- **What the task requires**: The answer should consist of every line in the material below that has the word "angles".

-- Provided material follows --

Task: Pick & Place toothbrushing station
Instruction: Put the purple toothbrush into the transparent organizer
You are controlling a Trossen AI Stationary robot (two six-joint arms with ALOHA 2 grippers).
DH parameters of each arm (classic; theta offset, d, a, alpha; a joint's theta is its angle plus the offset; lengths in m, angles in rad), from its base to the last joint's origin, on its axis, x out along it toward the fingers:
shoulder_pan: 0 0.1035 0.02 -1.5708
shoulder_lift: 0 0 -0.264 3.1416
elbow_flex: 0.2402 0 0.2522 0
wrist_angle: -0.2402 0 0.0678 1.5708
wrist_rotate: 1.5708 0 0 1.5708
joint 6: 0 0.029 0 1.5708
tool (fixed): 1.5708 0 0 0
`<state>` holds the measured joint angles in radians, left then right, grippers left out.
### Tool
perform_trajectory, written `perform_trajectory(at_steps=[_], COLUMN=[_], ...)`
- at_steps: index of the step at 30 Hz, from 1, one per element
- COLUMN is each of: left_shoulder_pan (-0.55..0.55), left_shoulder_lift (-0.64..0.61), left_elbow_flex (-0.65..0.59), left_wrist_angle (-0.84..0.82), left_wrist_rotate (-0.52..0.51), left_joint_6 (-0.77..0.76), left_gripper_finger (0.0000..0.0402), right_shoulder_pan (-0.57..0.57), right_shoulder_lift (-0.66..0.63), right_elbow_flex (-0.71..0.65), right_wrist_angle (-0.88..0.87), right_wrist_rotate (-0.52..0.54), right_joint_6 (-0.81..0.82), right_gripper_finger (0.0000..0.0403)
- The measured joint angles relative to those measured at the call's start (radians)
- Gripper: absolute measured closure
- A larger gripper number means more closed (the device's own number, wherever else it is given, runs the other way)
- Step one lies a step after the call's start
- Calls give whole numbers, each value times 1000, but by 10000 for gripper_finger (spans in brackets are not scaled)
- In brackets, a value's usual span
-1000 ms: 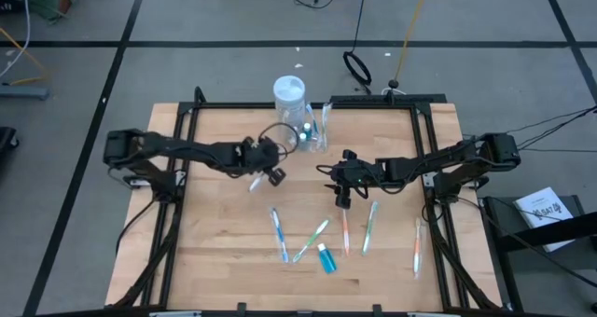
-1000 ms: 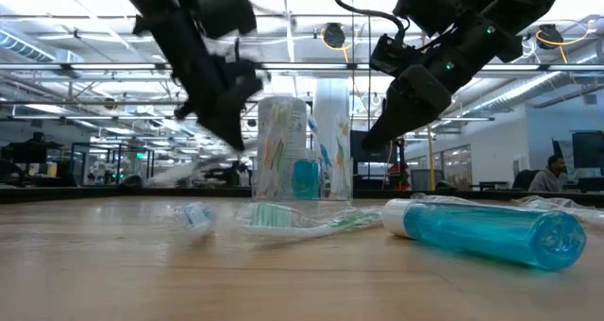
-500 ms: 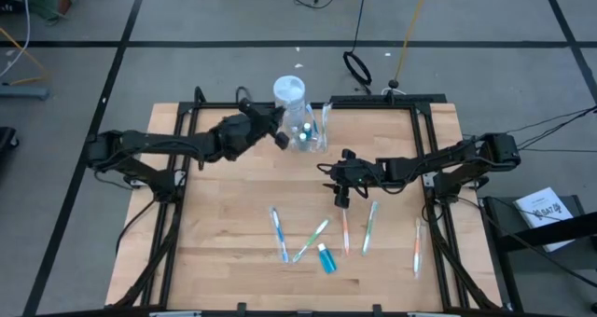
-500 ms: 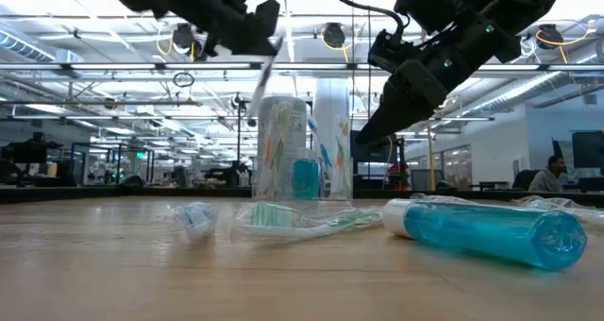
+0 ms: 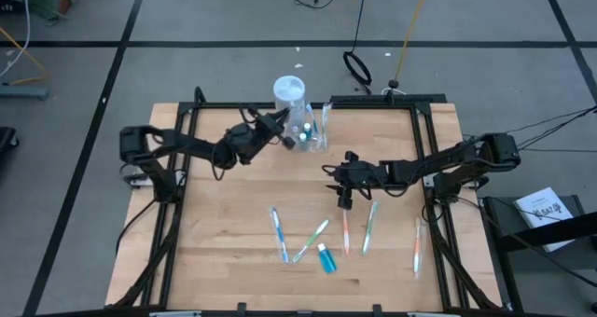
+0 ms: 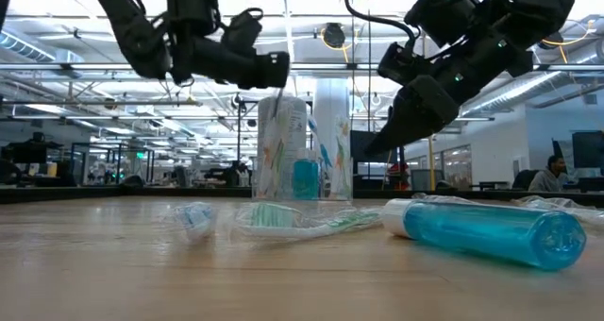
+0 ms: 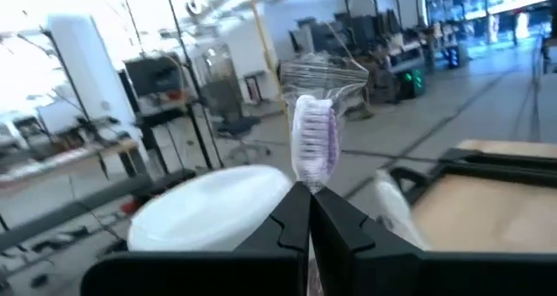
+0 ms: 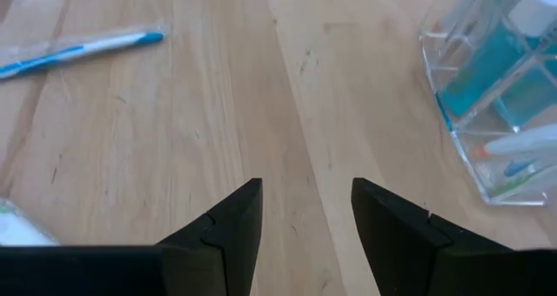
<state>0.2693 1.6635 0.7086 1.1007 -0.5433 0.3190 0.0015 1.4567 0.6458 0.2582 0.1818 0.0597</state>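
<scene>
Since a moment ago the left gripper (image 5: 283, 138) has swung from the middle of the surface (image 5: 233, 233) up toward its far edge, and it now hangs beside the clear organizer (image 5: 309, 132) and the white-lidded jar (image 5: 290, 93). Its fingers (image 7: 300, 222) are pressed together, pinching a wrapped toothbrush with purple bristles (image 7: 315, 150) that stands up between them, with the jar's white lid just beyond in the left wrist view. The right gripper (image 5: 344, 199) has barely shifted; it hovers near the middle of the surface with its fingers (image 8: 228, 226) spread and nothing between them, bare wood below. In the right wrist view the organizer, holding teal tubes (image 8: 487, 61) with white caps, sits off to one side, and a blue-handled toothbrush (image 8: 83, 50) lies flat farther away. On the near half of the surface lie several more toothbrushes: a blue one (image 5: 279, 231), a green one (image 5: 312, 240), an orange one (image 5: 345, 231), another green one (image 5: 369, 226) and one near the right edge (image 5: 417, 245). A teal tube (image 5: 326, 257) rests just beside the green toothbrush.
</scene>
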Motion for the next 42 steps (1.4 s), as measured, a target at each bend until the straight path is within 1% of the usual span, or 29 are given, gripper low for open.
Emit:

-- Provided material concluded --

- **Answer to the exercise**:
DH parameters of each arm (classic; theta offset, d, a, alpha; a joint's theta is its angle plus the offset; lengths in m, angles in rad), from its base to the last joint's origin, on its axis, x out along it toward the fingers:
`<state>` holds the measured joint angles in radians, left then right, grippers left out.
- The measured joint angles relative to those measured at the call's start (radians)

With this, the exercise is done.